Aim of the exercise
The response must contain every line below in which "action" appears.

Source material
==========
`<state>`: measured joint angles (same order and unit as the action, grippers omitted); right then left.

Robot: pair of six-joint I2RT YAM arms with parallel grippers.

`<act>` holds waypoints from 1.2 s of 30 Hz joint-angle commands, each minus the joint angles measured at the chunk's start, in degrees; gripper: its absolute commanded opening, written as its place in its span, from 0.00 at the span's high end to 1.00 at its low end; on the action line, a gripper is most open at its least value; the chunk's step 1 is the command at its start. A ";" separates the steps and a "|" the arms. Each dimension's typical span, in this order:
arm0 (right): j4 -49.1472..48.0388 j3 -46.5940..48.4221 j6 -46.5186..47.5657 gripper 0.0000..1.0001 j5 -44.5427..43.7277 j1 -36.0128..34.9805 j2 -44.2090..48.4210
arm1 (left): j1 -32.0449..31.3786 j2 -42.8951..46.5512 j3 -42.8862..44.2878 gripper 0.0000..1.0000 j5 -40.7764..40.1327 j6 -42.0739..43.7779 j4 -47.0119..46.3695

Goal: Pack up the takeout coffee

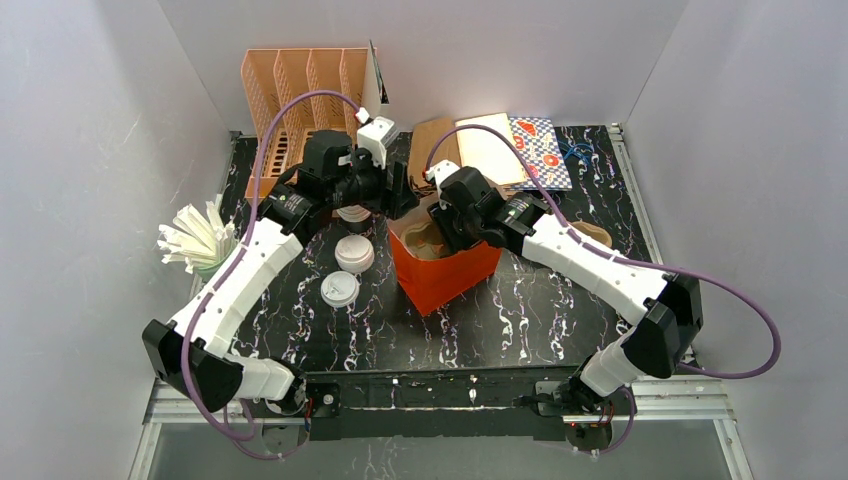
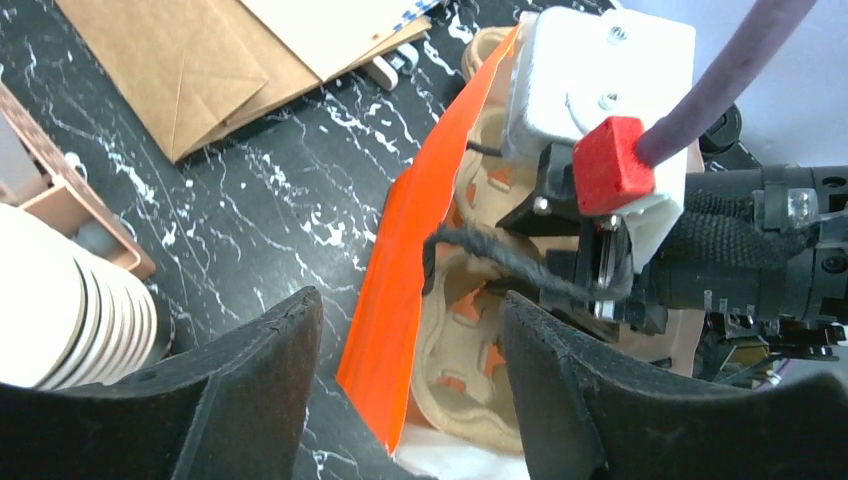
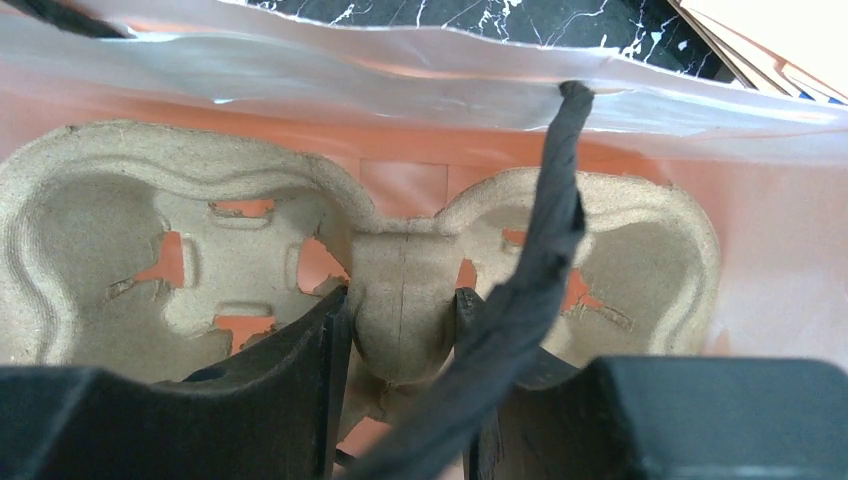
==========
Response below
`<state>`: measured joint angles (same order and unit as the action, grippers omitted); right then left.
`<act>` holds waypoints from 1.2 s of 30 Hz joint-angle commands, each minus the joint angles measured at the chunk's start, in degrees; gripper: its absolute commanded opening, written as its place in its span, from 0.00 at the span's high end to 1.00 at its low end; on the action line, a gripper is most open at its least value; the chunk's step 1 is the command at its start. A ";" separates the steps and a "|" the arms. Each dimension's typical span, in this order:

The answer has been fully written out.